■ Dataset extract ■
━━━━━━━━━━━━━━━━━━━━

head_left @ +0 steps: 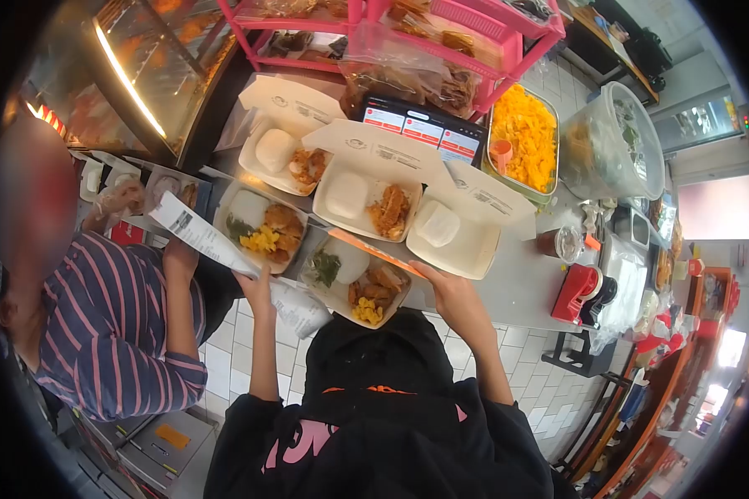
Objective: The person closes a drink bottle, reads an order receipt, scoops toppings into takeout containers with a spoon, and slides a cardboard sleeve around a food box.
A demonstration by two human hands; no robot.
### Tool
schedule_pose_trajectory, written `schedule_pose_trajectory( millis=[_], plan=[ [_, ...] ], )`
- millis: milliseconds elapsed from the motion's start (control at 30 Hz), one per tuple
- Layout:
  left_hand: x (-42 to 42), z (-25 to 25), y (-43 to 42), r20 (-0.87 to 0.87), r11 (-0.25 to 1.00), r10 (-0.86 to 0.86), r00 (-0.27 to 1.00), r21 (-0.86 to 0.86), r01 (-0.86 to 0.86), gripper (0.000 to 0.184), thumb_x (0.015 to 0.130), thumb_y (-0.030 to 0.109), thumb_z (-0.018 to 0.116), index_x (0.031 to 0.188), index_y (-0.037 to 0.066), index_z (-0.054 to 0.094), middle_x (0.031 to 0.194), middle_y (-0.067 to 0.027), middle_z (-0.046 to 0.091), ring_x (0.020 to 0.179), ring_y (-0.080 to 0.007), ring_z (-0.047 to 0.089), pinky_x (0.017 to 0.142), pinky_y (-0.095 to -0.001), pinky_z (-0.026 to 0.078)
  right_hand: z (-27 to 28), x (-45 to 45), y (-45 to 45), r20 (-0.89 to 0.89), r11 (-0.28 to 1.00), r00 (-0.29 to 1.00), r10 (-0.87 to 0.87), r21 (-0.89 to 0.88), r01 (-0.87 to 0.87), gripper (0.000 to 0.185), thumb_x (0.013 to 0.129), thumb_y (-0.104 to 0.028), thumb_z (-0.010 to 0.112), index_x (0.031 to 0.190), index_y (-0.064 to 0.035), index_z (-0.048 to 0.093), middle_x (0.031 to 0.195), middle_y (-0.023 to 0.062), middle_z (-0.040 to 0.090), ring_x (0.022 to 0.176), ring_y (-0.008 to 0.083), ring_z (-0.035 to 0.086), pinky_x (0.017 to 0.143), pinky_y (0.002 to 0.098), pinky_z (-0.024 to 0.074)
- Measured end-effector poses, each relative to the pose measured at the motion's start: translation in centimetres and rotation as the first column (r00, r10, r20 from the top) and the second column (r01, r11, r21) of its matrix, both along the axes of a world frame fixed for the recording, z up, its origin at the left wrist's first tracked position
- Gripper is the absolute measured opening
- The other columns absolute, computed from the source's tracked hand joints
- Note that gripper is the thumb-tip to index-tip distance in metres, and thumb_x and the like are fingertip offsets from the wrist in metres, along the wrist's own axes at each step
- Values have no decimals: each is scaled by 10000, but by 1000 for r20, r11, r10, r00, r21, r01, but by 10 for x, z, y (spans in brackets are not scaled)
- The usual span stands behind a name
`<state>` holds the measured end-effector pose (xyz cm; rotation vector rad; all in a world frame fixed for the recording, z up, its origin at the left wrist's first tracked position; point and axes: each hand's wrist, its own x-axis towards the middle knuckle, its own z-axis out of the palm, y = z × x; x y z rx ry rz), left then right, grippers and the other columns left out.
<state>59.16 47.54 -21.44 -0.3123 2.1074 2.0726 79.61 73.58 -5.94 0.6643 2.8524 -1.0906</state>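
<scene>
An orange strip [371,249] is gripped at its near end by the right hand [456,295], its long axis running away and leftward above the nearest meal box [343,302]. Printed paper [200,237] is pinched in the left hand [256,289], angled away to the left past a second filled box [300,241]. The nearest box is set between the hands at the tabletop's [528,266] front edge, its right corner closer to the right hand. Beyond, three lidded cartons are lined up open, the rightmost [474,259] showing only a white portion, below a lit tablet [420,125]. The left fingers are partly covered by paper; the print cannot be read, and contact between strip and box cannot be told. A co-worker in a striped shirt [112,324] is cut off at left.
</scene>
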Motion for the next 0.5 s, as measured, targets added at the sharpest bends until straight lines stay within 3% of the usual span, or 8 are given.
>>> schedule_pose_trajectory(
  millis=[167,267,367,433,467,500],
  plan=[
    [75,3,39,55,999,-5,998,34,4,814,728,-52,570,1384,33,95,1343,-143,300,1221,-244,329,1017,-320,252,8,40,34,10,998,998,-59,-26,59,432,747,66,445,1131,-96,559,850,219,598,769,384,565,689,414,445],
    [123,4,71,131,996,-86,988,19,84,820,734,-42,574,1384,26,79,1349,-150,291,1238,-241,301,1020,-317,242,17,67,64,173,993,979,-104,-37,112,425,742,78,432,1114,-76,568,845,226,601,780,392,569,695,403,452],
    [164,0,103,174,990,-139,975,29,136,771,735,-18,600,1355,17,144,1286,-159,357,1137,-235,419,959,-310,335,13,105,98,84,984,981,-172,-23,175,398,739,79,431,1077,-61,589,855,244,592,787,386,582,699,392,456],
    [186,19,121,332,960,-272,903,37,276,659,729,14,636,1266,11,254,1143,-155,464,937,-205,539,817,-295,443,13,131,121,82,973,970,-228,-2,229,380,735,84,436,1053,-49,597,870,262,576,819,367,597,718,376,455],
    [195,32,128,316,945,-324,892,64,321,523,743,49,662,1151,19,338,1012,-137,520,775,-174,575,679,-280,483,11,144,131,25,974,974,-223,56,222,361,748,81,439,1053,-36,593,799,259,574,721,347,606,662,360,453],
    [201,28,127,323,946,-320,891,61,318,523,743,49,662,1151,19,338,1012,-137,520,775,-174,575,679,-280,483,11,154,140,32,974,975,-220,53,219,361,748,81,439,1053,-36,593,799,259,574,721,347,606,662,360,453]
  ],
)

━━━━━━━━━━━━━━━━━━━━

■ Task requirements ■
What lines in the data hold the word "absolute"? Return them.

■ Answer to this task ■
- Gripper is the absolute measured opening
- The other columns absolute, computed from the source's tracked hand joints

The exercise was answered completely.